▶ **PROVIDED MATERIAL**

++++++

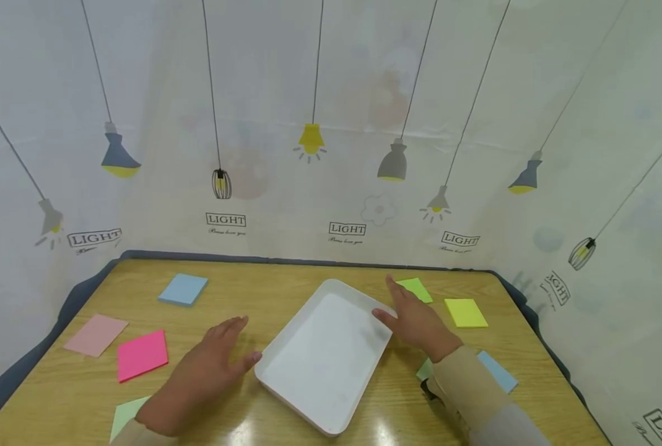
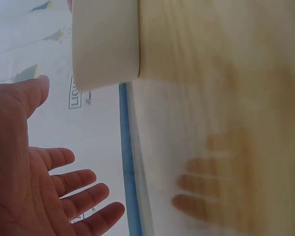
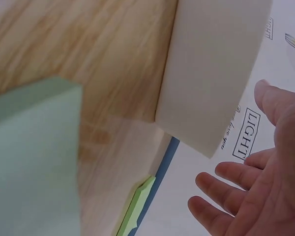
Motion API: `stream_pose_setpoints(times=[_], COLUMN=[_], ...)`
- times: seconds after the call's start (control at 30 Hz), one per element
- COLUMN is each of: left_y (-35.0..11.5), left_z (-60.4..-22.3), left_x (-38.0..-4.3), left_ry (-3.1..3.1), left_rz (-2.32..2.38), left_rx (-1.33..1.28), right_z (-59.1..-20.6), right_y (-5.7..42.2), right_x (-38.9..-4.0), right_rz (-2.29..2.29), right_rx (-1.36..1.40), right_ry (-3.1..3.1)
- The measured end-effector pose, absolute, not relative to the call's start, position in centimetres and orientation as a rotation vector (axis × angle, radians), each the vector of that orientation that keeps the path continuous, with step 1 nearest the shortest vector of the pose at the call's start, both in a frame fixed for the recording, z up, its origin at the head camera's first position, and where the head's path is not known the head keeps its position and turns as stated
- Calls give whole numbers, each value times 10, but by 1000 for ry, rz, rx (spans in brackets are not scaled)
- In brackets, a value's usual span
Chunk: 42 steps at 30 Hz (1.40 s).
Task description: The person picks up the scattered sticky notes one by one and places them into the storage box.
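A shallow white rectangular tray [image 1: 326,356] lies at a slant on the wooden table, with nothing in it. Beside its left edge is my left hand [image 1: 210,365], fingers straight and thumb pointing toward the rim. My right hand [image 1: 417,319] is at the tray's upper right side, thumb and fingers spread apart. Neither hand holds anything. The left wrist view shows the open left palm [image 2: 44,191] near the tray's outer wall [image 2: 105,44]. In the right wrist view, the right fingers [image 3: 226,191] stretch out below the tray wall [image 3: 206,73].
On the left lie a blue pad [image 1: 182,289], a pale pink pad [image 1: 95,335], a hot pink pad [image 1: 143,355] and a pale green pad [image 1: 124,414]. On the right are lime [image 1: 417,288], yellow [image 1: 466,313] and blue [image 1: 498,371] pads, plus a partly hidden green pad [image 1: 424,370].
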<state>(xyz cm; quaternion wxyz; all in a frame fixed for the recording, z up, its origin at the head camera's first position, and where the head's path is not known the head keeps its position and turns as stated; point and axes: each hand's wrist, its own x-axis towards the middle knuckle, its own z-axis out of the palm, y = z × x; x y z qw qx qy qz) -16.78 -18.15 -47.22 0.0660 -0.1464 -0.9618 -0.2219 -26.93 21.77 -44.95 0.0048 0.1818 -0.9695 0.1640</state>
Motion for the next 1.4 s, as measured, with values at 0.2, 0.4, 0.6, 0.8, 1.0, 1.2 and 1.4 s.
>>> stream_pose_setpoints(times=[0.2, 0.4, 0.6, 0.8, 1.0, 1.2, 1.4], left_y=[-170, -161, -154, -143, -129, -118, -119], left_z=[-473, -467, -469, -466, -455, -448, -449], left_x=[-161, -155, -151, -143, -127, -116, -112], left_ry=[-2904, -2910, -2851, -2703, -2680, -2854, -3158], left_rz=[-658, -723, -643, -446, -393, -632, -1073], left_rx=[-441, -411, -492, -683, -799, -707, -320], right_z=[-454, -458, -460, -461, -464, -465, -462], right_y=[211, 208, 206, 202, 198, 196, 193], right_x=[-276, -286, -294, -302, -307, -310, -313], right_rz=[520, 513, 535, 609, 662, 685, 674], right_rx=[608, 610, 608, 546, 534, 527, 557], right_ry=[-3058, -3107, -3158, -3216, -3209, -3192, -3188])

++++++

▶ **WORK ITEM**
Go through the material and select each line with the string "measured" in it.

▶ **RESPONSE**
- The measured end-effector pose, absolute, not relative to the call's start, position in centimetres and orientation as a rotation vector (axis × angle, radians), each the vector of that orientation that keeps the path continuous, with step 1 nearest the shortest vector of the pose at the call's start, both in a frame fixed for the recording, z up, its origin at the head camera's first position, and where the head's path is not known the head keeps its position and turns as stated
Motion for the next 1.4 s, as measured, with values at 0.2, 0.4, 0.6, 0.8, 1.0, 1.2 and 1.4 s.

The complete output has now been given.